Personal information
- Full name: Frederick John Robinson
- Date of birth: 13 June 1938
- Date of death: 23 November 2000 (aged 61)
- Original team(s): Murchison
- Height: 184 cm (6 ft 0 in)
- Weight: 85 kg (187 lb)
- Position(s): Defender

Playing career^{1}
- Years: Club / Games (Goals)
- 1960–62: North Melbourne / 15 (3)
- ^{1} Playing statistics correct to the end of 1962.

= Fred Robinson (footballer, born 1939) =

Australian rules footballer

Frederick John Robinson (13 June 1938 - 23 November 2000) was an Australian rules footballer who played for North Melbourne in the Victorian Football League (VFL) during the early 1960s.

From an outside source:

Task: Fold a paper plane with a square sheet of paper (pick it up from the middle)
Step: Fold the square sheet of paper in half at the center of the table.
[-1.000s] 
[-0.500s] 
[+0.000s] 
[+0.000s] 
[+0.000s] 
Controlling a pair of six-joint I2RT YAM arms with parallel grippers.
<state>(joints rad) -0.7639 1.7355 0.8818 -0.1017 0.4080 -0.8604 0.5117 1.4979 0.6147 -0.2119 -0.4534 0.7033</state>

A defender, Robinson was recruited from Kyabram District Football League club Murchison and played four games in his debut season but ten in the 1961 VFL season, gathering three Brownlow Medal votes. After managing only one appearance in 1962, Robinson joined Victorian Football Association (VFA) club Brunswick and performed well for the club as a full-back. He finished third in the J. J. Liston Trophy in 1965, and was a VFA representative at the 1966 Hobart Carnival.

Robinson's grandson Daniel Venables played for the West Coast Eagles in the Australian Football League.